[REQUIRED ACTION] Go through the lines below and retype each one exactly.
[RECORD EXTRACTS Boundary: Start]
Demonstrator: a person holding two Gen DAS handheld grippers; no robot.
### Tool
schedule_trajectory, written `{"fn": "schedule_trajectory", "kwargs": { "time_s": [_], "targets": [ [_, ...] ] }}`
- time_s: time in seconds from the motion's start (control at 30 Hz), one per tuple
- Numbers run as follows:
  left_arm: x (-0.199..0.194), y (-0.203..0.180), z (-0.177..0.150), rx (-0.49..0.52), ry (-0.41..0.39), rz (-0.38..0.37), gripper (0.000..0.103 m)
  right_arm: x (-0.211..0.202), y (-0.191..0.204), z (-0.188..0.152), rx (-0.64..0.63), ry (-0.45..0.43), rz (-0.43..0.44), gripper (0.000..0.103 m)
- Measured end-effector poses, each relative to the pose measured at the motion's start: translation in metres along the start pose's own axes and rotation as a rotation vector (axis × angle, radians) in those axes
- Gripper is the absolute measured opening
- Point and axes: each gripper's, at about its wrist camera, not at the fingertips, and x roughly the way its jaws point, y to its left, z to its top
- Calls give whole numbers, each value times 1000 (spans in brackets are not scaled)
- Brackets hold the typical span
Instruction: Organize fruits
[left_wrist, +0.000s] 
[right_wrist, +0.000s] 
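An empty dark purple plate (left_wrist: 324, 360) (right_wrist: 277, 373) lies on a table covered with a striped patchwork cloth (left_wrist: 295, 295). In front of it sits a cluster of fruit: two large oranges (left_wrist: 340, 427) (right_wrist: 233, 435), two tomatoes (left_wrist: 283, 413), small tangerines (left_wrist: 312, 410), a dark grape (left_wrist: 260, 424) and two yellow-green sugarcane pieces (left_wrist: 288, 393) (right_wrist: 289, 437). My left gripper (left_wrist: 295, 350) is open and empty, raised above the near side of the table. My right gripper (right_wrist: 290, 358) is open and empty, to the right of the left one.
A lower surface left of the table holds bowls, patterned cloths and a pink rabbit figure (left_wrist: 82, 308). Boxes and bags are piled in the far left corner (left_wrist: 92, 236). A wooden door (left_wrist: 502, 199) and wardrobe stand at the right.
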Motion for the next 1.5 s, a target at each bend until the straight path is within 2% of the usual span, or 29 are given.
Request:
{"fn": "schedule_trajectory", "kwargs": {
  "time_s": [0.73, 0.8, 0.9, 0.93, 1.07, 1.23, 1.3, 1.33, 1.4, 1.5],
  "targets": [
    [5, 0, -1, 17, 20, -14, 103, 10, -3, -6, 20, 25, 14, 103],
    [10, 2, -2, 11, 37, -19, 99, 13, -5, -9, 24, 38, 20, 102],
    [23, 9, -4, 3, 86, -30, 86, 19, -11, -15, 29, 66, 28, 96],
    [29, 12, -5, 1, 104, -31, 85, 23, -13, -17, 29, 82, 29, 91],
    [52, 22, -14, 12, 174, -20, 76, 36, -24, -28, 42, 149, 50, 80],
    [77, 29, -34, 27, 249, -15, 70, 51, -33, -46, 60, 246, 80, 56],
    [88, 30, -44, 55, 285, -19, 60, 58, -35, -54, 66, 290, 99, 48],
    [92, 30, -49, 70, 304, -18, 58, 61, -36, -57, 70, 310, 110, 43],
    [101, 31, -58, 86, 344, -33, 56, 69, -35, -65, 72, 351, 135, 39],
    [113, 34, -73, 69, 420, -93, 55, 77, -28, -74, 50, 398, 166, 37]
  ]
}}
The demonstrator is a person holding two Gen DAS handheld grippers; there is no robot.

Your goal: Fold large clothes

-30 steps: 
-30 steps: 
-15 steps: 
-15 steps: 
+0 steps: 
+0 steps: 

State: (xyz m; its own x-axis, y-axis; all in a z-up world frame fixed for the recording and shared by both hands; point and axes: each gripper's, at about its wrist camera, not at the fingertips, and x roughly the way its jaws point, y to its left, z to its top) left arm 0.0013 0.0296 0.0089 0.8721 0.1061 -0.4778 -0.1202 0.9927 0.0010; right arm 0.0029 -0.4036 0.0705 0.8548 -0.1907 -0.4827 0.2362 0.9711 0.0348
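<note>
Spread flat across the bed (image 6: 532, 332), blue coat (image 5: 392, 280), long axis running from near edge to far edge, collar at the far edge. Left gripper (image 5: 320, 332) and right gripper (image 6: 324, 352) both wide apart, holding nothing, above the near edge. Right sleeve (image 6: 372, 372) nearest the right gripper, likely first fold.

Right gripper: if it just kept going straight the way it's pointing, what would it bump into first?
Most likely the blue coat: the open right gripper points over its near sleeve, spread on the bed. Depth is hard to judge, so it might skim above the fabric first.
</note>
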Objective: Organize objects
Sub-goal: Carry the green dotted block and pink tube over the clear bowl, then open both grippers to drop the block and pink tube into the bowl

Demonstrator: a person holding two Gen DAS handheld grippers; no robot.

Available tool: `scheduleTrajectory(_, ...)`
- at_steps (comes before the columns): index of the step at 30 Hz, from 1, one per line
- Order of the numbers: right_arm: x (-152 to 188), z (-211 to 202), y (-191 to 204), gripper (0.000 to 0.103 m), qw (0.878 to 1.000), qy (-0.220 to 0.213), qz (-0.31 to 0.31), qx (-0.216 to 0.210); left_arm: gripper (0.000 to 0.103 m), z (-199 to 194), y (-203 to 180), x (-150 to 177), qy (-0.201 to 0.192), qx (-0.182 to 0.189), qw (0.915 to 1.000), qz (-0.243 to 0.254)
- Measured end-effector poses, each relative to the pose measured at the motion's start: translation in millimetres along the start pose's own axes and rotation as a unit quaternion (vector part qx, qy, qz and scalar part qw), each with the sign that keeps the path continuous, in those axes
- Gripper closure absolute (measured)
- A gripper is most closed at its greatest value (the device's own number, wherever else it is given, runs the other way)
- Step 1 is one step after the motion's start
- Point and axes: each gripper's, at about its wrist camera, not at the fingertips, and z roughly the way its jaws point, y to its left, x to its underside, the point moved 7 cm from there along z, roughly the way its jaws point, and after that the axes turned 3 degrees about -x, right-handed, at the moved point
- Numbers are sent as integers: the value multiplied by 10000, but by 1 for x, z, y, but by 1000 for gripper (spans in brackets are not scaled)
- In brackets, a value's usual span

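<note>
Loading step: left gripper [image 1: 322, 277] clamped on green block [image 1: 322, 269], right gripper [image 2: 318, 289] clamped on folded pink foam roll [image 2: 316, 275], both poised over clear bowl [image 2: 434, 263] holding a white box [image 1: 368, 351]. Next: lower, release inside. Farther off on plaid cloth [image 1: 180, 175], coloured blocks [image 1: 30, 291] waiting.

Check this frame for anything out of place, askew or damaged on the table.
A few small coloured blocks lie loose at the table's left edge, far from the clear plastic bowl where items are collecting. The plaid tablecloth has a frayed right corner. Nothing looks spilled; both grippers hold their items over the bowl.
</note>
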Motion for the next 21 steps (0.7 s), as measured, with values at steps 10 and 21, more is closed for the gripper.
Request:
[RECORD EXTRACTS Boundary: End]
[COMPLETED EXERCISE]
Demonstrator: a person holding two Gen DAS handheld grippers; no robot.
### Tool
schedule_trajectory, written `{"fn": "schedule_trajectory", "kwargs": { "time_s": [_], "targets": [ [_, ...] ] }}`
- time_s: time in seconds from the motion's start (control at 30 Hz), one per tuple
- Numbers run as follows:
  left_arm: x (-0.199..0.194), y (-0.203..0.180), z (-0.177..0.150), rx (-0.49..0.52), ry (-0.41..0.39), rz (-0.38..0.37), gripper (0.000..0.103 m)
  right_arm: x (-0.211..0.202), y (-0.191..0.204), z (-0.188..0.152), rx (-0.64..0.63), ry (-0.45..0.43), rz (-0.43..0.44), gripper (0.000..0.103 m)
- Measured end-effector poses, each relative to the pose measured at the motion's start: translation in metres along the start pose's own axes and rotation as a rotation vector (axis × angle, radians) in those axes
- Gripper is the absolute measured opening
- Point and axes: each gripper's, at about its wrist camera, not at the fingertips, and x roughly the way its jaws point, y to its left, z to its top
- Calls give whole numbers, each value times 1000 (spans in brackets are not scaled)
- Brackets hold the typical span
Instruction: Organize fruits
[left_wrist, +0.000s] 
[right_wrist, +0.000s] 
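An empty dark purple plate (left_wrist: 324, 360) (right_wrist: 277, 373) lies on a table covered with a striped patchwork cloth (left_wrist: 295, 295). In front of it sits a cluster of fruit: two large oranges (left_wrist: 340, 427) (right_wrist: 233, 435), two tomatoes (left_wrist: 283, 413), small tangerines (left_wrist: 312, 410), a dark grape (left_wrist: 260, 424) and two yellow-green sugarcane pieces (left_wrist: 288, 393) (right_wrist: 289, 437). My left gripper (left_wrist: 295, 350) is open and empty, raised above the near side of the table. My right gripper (right_wrist: 290, 358) is open and empty, to the right of the left one.
A lower surface left of the table holds bowls, patterned cloths and a pink rabbit figure (left_wrist: 82, 308). Boxes and bags are piled in the far left corner (left_wrist: 92, 236). A wooden door (left_wrist: 502, 199) and wardrobe stand at the right.
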Motion for the next 1.5 s, a target at each bend until the straight path is within 2% of the usual span, or 29 are given.
Request:
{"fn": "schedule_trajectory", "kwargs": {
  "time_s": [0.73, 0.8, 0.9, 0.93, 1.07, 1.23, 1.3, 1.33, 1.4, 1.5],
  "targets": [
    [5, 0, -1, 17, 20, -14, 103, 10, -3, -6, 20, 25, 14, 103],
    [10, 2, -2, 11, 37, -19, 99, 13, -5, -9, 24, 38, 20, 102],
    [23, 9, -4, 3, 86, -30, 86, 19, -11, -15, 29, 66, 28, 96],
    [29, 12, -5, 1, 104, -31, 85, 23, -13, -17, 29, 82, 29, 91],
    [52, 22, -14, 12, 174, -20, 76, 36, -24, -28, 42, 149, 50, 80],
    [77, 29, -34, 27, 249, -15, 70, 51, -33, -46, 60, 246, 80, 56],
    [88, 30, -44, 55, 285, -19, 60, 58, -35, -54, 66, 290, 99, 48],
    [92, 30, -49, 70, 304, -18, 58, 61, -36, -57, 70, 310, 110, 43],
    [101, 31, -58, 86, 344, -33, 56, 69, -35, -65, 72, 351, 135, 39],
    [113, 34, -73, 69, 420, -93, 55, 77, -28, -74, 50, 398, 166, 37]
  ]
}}
The demonstrator is a person holding two Gen DAS handheld grippers; there is no robot.

Your goal: Fold large clothes

-30 steps: 
-30 steps: 
-15 steps: 
-15 steps: 
+0 steps: 
+0 steps: 

State: (xyz m; its own x-axis, y-axis; all in a z-up world frame fixed for the recording and shared by both hands; point and axes: each gripper's, at about its wrist camera, not at the fingertips, and x roughly the way its jaws point, y to its left, z to its top) left arm 0.0013 0.0296 0.0089 0.8721 0.1061 -0.4778 -0.1202 0.9927 0.0010; right arm 0.0029 -0.4036 0.0705 0.8548 -0.1907 -0.4827 0.2362 0.9711 0.0348
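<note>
Spread flat across the bed (image 6: 532, 332), blue coat (image 5: 392, 280), long axis running from near edge to far edge, collar at the far edge. Left gripper (image 5: 320, 332) and right gripper (image 6: 324, 352) both wide apart, holding nothing, above the near edge. Right sleeve (image 6: 372, 372) nearest the right gripper, likely first fold.

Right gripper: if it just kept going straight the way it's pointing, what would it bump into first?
Most likely the blue coat: the open right gripper points over its near sleeve, spread on the bed. Depth is hard to judge, so it might skim above the fabric first.
</note>
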Objective: Organize objects
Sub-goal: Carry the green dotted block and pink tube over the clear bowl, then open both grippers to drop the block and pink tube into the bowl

Demonstrator: a person holding two Gen DAS handheld grippers; no robot.

Available tool: `scheduleTrajectory(_, ...)`
- at_steps (comes before the columns): index of the step at 30 Hz, from 1, one per line
- Order of the numbers: right_arm: x (-152 to 188), z (-211 to 202), y (-191 to 204), gripper (0.000 to 0.103 m), qw (0.878 to 1.000), qy (-0.220 to 0.213), qz (-0.31 to 0.31), qx (-0.216 to 0.210); left_arm: gripper (0.000 to 0.103 m), z (-199 to 194), y (-203 to 180), x (-150 to 177), qy (-0.201 to 0.192), qx (-0.182 to 0.189), qw (0.915 to 1.000), qz (-0.243 to 0.254)
- Measured end-effector poses, each relative to the pose measured at the motion's start: translation in millimetres along the start pose's own axes and rotation as a unit quaternion (vector part qx, qy, qz and scalar part qw), each with the sign that keeps the path continuous, in those axes
- Gripper closure absolute (measured)
- A gripper is most closed at its greatest value (the device's own number, wherever else it is given, runs the other way)
- Step 1 is one step after the motion's start
- Point and axes: each gripper's, at about its wrist camera, not at the fingertips, and z roughly the way its jaws point, y to its left, x to its underside, the point moved 7 cm from there along z, roughly the way its jaws point, and after that the axes turned 3 degrees about -x, right-handed, at the moved point
- Numbers are sent as integers: the value multiplied by 10000, but by 1 for x, z, y, but by 1000 for gripper (spans in brackets are not scaled)
- In brackets, a value's usual span

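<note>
Loading step: left gripper [image 1: 322, 277] clamped on green block [image 1: 322, 269], right gripper [image 2: 318, 289] clamped on folded pink foam roll [image 2: 316, 275], both poised over clear bowl [image 2: 434, 263] holding a white box [image 1: 368, 351]. Next: lower, release inside. Farther off on plaid cloth [image 1: 180, 175], coloured blocks [image 1: 30, 291] waiting.

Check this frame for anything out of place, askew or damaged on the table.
A few small coloured blocks lie loose at the table's left edge, far from the clear plastic bowl where items are collecting. The plaid tablecloth has a frayed right corner. Nothing looks spilled; both grippers hold their items over the bowl.
</note>
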Motion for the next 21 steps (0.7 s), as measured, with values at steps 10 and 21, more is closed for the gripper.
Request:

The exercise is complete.